(Exercise) Go through the data line by line from the top, retyping each exactly, and end with the line that contains "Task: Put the".

(Records for processing)
* * * * * * * * *
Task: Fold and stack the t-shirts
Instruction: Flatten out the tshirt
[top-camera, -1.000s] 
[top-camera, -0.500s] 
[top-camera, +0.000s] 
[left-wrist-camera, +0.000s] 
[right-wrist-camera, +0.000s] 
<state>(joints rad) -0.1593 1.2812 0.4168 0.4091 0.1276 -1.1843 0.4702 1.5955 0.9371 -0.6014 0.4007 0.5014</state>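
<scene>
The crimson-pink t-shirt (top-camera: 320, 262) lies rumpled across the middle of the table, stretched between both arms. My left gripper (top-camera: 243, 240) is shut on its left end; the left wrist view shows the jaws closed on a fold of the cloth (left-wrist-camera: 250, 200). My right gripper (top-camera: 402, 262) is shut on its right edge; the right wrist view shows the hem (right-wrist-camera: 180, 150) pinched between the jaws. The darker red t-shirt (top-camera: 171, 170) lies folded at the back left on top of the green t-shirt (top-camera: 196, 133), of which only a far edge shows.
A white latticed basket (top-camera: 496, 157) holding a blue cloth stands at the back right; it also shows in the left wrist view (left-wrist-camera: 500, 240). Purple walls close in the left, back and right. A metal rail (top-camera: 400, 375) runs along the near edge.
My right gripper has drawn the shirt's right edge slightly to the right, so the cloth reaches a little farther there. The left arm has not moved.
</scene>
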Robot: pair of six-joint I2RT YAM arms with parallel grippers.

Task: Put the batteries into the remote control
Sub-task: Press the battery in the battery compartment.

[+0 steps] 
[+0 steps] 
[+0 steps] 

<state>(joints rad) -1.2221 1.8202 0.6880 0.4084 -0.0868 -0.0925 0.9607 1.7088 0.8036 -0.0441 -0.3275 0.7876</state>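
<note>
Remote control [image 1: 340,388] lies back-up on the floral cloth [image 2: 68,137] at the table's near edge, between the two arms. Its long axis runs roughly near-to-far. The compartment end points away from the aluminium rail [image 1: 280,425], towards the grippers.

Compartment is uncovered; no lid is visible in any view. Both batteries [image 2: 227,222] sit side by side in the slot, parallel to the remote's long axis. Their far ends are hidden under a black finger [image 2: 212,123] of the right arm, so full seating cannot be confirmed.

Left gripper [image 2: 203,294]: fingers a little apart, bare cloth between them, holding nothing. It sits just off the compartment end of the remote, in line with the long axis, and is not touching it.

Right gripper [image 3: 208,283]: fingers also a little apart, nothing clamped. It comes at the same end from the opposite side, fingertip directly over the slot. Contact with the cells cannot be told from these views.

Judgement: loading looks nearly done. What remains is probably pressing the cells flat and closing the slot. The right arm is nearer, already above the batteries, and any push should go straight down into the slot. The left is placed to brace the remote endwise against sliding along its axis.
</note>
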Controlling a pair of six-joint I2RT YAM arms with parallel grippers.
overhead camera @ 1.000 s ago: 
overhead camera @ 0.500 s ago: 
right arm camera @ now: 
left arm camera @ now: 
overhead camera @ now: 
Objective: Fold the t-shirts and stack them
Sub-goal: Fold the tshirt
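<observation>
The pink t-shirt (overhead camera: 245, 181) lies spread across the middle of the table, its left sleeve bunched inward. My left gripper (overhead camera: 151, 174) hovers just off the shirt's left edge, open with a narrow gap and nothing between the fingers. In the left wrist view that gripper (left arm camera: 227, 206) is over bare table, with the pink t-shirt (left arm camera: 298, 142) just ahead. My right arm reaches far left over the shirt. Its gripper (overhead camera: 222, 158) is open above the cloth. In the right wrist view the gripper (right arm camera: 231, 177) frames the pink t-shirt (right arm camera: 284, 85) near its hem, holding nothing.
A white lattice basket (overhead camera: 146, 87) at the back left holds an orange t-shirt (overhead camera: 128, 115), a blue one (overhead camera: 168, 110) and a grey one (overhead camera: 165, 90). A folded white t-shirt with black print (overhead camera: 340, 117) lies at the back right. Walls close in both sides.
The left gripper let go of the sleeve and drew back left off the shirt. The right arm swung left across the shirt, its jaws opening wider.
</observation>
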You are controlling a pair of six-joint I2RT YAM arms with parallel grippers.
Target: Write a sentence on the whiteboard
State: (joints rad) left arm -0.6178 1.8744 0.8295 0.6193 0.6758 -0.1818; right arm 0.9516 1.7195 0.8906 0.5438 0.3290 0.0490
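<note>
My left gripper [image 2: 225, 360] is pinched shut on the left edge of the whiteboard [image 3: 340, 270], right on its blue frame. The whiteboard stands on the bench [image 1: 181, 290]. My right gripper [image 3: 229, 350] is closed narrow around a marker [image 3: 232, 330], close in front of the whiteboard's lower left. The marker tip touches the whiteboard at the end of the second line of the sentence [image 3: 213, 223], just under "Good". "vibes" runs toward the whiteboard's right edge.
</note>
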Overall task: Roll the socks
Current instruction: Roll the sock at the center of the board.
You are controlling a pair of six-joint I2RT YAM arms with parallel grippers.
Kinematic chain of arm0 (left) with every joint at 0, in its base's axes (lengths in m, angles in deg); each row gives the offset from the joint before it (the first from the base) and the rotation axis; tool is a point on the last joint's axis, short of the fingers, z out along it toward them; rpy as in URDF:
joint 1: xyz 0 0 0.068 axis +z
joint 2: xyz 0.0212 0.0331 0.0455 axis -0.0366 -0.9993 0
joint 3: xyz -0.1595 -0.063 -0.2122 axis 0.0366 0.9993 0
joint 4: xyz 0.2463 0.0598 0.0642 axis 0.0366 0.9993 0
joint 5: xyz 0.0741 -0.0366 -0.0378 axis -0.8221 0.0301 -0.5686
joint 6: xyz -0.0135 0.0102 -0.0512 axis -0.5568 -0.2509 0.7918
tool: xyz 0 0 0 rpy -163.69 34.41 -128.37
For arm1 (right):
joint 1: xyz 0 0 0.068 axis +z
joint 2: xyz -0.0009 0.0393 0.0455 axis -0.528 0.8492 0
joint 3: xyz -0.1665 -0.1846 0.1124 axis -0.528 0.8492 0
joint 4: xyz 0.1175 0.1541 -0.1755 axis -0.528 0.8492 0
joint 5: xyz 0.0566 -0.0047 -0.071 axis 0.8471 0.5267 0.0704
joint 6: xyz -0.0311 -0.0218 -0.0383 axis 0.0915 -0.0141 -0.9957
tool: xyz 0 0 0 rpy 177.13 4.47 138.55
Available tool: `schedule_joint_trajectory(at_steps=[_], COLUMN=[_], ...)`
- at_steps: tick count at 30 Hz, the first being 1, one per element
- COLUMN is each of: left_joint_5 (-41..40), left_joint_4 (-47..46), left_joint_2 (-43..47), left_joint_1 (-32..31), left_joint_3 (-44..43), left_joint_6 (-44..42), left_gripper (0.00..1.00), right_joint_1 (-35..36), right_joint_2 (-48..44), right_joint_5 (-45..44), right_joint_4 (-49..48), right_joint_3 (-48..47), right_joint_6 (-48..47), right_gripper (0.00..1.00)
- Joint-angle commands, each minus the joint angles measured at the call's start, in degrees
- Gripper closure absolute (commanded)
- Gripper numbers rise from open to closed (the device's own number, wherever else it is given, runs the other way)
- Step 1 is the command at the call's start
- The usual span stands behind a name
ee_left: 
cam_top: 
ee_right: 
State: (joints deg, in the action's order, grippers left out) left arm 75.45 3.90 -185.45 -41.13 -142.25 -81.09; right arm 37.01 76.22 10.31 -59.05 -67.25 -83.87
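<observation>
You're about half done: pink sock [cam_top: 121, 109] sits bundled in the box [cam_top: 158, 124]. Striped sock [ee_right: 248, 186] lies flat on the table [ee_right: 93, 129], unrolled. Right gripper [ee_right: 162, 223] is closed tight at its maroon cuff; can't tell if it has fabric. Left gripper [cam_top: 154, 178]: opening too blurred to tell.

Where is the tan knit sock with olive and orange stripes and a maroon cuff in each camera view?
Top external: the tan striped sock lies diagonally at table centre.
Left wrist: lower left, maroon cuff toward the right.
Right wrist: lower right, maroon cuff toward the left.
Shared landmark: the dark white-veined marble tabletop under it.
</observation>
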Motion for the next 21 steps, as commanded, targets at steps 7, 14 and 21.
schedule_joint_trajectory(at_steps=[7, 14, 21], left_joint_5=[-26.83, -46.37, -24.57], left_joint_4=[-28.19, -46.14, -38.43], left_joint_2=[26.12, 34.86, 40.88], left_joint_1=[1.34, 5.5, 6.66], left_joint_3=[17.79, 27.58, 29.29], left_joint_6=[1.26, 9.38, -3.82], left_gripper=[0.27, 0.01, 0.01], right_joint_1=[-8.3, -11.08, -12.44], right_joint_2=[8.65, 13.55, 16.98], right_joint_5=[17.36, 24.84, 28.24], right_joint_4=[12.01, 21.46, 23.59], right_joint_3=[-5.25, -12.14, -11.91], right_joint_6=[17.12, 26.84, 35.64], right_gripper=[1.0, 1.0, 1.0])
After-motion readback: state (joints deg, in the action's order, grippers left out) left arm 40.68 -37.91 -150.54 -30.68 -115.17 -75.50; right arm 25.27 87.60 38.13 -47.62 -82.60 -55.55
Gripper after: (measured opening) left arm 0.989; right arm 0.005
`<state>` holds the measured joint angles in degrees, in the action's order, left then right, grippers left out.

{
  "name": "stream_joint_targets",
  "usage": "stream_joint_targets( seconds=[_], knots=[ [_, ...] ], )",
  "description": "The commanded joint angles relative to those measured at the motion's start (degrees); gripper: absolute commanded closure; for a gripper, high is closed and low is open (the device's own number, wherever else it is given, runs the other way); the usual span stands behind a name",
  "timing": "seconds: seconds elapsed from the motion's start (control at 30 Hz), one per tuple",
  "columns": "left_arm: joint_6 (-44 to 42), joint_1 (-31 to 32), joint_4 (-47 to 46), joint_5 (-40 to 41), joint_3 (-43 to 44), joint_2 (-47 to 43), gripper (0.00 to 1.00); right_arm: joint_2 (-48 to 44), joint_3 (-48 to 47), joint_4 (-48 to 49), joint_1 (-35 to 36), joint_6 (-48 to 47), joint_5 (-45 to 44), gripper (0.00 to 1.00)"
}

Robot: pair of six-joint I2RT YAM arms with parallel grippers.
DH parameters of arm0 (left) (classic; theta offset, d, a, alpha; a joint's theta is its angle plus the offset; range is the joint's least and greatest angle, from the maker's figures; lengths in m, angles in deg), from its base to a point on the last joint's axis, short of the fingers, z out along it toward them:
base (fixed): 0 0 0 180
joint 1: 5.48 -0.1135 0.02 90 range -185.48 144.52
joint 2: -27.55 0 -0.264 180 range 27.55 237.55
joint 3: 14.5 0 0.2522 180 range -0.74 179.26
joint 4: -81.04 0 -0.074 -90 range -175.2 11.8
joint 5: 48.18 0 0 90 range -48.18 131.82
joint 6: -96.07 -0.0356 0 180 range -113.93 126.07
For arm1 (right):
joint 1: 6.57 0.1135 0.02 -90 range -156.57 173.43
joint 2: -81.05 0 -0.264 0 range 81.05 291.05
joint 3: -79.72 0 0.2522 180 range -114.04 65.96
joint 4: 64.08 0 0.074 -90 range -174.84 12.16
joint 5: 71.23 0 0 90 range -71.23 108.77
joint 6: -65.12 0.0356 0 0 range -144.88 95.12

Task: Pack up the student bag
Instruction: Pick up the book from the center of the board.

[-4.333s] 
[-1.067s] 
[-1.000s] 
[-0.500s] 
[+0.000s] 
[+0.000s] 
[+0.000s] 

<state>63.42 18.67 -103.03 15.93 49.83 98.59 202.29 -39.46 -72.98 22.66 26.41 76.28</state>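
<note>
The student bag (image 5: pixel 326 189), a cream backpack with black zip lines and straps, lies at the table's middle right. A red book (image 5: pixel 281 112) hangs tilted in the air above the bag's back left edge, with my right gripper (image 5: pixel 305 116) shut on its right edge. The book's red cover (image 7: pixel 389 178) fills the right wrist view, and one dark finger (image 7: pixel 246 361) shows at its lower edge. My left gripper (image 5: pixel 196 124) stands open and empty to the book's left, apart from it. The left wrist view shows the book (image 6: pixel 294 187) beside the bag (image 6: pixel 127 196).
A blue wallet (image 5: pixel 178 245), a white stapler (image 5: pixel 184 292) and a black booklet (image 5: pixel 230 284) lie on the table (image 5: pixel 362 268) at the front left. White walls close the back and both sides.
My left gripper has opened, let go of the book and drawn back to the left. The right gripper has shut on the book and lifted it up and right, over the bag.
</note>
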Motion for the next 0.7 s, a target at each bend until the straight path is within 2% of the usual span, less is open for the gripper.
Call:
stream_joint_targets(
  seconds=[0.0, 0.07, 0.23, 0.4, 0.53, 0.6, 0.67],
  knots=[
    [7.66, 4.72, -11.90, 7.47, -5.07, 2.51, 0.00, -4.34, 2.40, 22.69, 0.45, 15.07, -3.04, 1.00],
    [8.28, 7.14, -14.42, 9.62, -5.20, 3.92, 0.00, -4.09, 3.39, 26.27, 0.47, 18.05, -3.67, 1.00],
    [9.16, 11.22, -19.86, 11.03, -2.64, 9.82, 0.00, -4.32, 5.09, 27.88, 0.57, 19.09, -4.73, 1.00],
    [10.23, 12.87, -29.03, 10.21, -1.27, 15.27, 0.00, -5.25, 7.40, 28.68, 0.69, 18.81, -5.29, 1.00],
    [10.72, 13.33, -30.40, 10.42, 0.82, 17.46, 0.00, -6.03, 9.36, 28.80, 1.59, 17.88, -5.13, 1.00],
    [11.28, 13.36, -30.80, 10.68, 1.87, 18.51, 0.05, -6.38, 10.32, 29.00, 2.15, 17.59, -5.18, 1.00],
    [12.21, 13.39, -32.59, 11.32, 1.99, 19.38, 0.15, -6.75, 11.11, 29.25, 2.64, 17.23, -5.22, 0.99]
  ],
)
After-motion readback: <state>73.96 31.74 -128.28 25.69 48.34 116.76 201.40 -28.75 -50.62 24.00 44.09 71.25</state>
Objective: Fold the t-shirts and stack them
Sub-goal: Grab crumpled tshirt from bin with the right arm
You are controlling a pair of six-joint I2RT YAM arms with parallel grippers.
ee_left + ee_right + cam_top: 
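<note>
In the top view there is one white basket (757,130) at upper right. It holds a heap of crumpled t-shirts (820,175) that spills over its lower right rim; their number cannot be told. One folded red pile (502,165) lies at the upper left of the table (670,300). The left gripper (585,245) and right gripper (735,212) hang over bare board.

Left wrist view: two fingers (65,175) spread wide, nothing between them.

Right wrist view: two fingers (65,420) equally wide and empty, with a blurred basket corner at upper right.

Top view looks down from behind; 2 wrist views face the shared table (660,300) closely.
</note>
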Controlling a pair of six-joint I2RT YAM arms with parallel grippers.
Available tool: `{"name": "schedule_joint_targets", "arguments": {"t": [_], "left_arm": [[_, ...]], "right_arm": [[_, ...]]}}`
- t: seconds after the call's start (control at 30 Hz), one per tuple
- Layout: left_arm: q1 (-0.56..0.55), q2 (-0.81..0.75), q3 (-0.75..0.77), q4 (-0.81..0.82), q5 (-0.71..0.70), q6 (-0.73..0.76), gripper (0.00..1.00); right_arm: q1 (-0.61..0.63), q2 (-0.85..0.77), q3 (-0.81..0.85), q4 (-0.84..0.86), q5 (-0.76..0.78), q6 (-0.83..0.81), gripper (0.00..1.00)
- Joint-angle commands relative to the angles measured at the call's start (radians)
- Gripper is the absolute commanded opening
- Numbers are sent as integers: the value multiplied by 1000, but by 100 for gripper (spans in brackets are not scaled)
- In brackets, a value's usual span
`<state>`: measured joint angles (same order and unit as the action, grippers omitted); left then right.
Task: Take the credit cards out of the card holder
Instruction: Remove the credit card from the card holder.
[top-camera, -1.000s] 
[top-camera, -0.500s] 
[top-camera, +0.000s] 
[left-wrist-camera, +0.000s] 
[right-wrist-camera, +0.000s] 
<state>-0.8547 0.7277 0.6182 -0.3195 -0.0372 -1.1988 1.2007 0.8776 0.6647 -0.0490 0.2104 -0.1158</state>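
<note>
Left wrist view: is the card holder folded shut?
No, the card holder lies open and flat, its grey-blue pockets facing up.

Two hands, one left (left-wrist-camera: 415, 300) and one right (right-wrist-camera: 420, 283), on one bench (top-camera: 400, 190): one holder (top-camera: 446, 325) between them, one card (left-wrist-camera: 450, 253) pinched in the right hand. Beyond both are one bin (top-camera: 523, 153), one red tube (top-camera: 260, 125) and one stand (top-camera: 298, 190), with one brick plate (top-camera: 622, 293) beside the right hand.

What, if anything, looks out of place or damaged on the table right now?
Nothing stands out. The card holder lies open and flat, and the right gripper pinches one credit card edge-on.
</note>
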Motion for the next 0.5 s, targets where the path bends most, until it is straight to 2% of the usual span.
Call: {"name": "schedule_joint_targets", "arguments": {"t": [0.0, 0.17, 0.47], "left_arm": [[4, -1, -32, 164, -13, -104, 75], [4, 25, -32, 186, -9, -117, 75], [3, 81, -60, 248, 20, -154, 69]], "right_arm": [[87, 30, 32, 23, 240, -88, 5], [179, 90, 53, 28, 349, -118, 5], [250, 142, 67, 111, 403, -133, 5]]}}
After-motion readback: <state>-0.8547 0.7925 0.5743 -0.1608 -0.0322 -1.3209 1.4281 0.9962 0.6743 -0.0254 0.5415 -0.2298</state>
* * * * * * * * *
(Written solution)
Task: Fold and stack the t-shirts
Instruction: Flatten out the tshirt
[top-camera, -1.000s] 
[top-camera, -0.500s] 
[top-camera, +0.000s] 
[left-wrist-camera, +0.000s] 
[right-wrist-camera, +0.000s] 
<state>(joints rad) -0.1593 1.2812 0.4168 0.4091 0.1276 -1.1843 0.4702 1.5955 0.9371 -0.6014 0.4007 0.5014</state>
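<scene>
The crimson-pink t-shirt (top-camera: 320, 262) lies rumpled across the middle of the table, stretched between both arms. My left gripper (top-camera: 243, 240) is shut on its left end; the left wrist view shows the jaws closed on a fold of the cloth (left-wrist-camera: 250, 200). My right gripper (top-camera: 402, 262) is shut on its right edge; the right wrist view shows the hem (right-wrist-camera: 180, 150) pinched between the jaws. The darker red t-shirt (top-camera: 171, 170) lies folded at the back left on top of the green t-shirt (top-camera: 196, 133), of which only a far edge shows.
A white latticed basket (top-camera: 496, 157) holding a blue cloth stands at the back right; it also shows in the left wrist view (left-wrist-camera: 500, 240). Purple walls close in the left, back and right. A metal rail (top-camera: 400, 375) runs along the near edge.
My right gripper has drawn the shirt's right edge slightly to the right, so the cloth reaches a little farther there. The left arm has not moved.
</scene>
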Robot: pair of six-joint I2RT YAM arms with parallel grippers.

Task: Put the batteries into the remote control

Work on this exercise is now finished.